If Accelerationism is the embrace of that which “capitalism cannot but obstruct”, of capitalism’s own unruly desiring-production which flies off the handle despite its own attempts to contain itself, of our being-moved as opposed to our naive belief in our own self-moving, we might be so bold as to argue that — affectively speaking — Accelerationism is fundamentally the affirmation of such a displacement.

It is here that the “accelerate collapse” school of 4chan Acc finds itself failing to understand Accelerationism’s most basic observations. They are far too concerned with the original system being antagonised rather than attuning themselves to the flows passing through it. “Smash the ground of existence” becomes “bury your head in the sand”, in the shifting grounds beneath your feet.

It is in this sense that I think there must always be an ethics of accelerationism in play somewhere — even in U/Acc’s anti-praxis mode, which nonetheless contains the call to “make ourselves worthy of the process” that I’ve written about previously.

In considering how best to respond to such displacements as these, queerness isn’t a bad place to start. This is something I’ve also discussed here on the blog previously — specifically in “Ethics of Exit” — but I have something else more polished brewing which emphasises the temporal aspects of this over the spatial. So, for now, watch this space for that…

Anyway, I’m writing all this because, in thinking more critically about the similarities between trans* and post-adoptive experiences in the aftermath of “The Primal Wound” finally making its way online, I found a lot more overlap than I had originally bargained for.

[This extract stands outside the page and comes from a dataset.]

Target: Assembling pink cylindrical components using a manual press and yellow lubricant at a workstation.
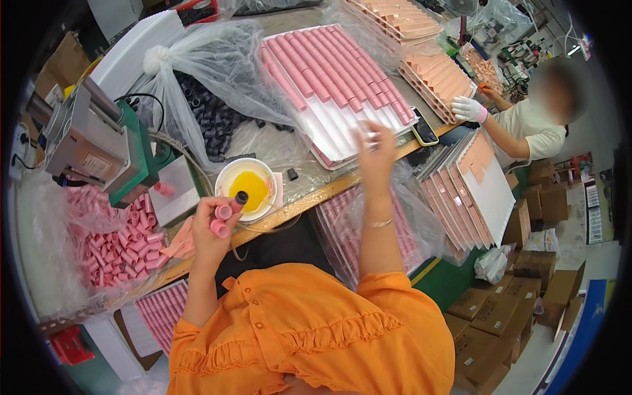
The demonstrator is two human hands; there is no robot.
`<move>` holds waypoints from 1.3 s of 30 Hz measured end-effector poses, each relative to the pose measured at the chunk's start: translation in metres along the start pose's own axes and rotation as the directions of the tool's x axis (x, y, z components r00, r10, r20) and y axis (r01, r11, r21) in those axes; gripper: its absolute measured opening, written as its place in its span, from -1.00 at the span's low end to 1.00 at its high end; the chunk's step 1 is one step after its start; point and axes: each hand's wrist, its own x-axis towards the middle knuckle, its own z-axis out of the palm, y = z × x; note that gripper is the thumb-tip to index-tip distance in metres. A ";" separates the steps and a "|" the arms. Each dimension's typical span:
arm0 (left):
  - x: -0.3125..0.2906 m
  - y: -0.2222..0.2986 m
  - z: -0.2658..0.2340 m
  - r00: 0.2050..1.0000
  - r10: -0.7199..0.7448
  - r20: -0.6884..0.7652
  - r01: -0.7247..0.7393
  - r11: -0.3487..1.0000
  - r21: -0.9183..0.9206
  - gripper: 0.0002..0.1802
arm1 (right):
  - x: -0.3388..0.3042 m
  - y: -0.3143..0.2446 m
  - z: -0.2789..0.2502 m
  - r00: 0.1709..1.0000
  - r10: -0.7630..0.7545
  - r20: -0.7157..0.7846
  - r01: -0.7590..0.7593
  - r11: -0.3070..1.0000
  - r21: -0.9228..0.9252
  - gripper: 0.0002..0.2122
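My left hand (204, 227) is closed around several short pink tubes (220, 228) at the table's front edge. A black ring-shaped cap (241, 197) shows at the end of one of them. Just behind it stands a white bowl (222, 179) holding yellow liquid (250, 191). My right hand (376, 141) is raised over the front right part of a white ridged tray (322, 125). Motion smears its fingers, so I cannot make out whether they hold anything. Rows of pink tubes (322, 62) fill the tray's far part; its near grooves show white.
At left are a green bench press (135, 171) and a heap of pink tubes (125, 247). Black caps (217, 118) lie in a clear plastic bag. A phone (424, 128) lies right of the tray. Another person (526, 125) works at far right. Stacked trays (471, 191) stand nearby.
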 end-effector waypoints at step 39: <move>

Take this study published in the journal Transgender Health:

Programs providing medical care for transgender adolescents have seen a dramatic rise in volume in the past few years, with many more children and adolescents presenting with gender dysphoria. As more patients present for medical care, important trends that can inform our understanding of gender dysphoria are beginning to emerge. We have noted a greater than expected prevalence of adopted children who present with gender dysphoria at our pediatric hospital-based multidisciplinary gender program…

Or this study from Human Rights Campaign which reports that “8.2 percent of the 184 young people seen in the [Boston Children’s Hospital’s Gender Management Service] clinic between 2007 and 2015 were raised in adoptive families [whilst] only 2.3 percent of children living in Massachusetts were adopted.”

In “The Primal Wound”, I quoted Nancy Newton Verrier who writes in her book that many adopted children experience “a feeling of incompleteness or lack of wholeness … not in the genealogical sense of being cut off from one’s roots, but in a felt sense of bodily incompleteness.” In hindsight, it is maybe in this sense that we have more in common than first appearances suggest, and, as such, the anti-Oedipal fission of U/Acc and G/Acc is surely not as surprising as so many seem to think it.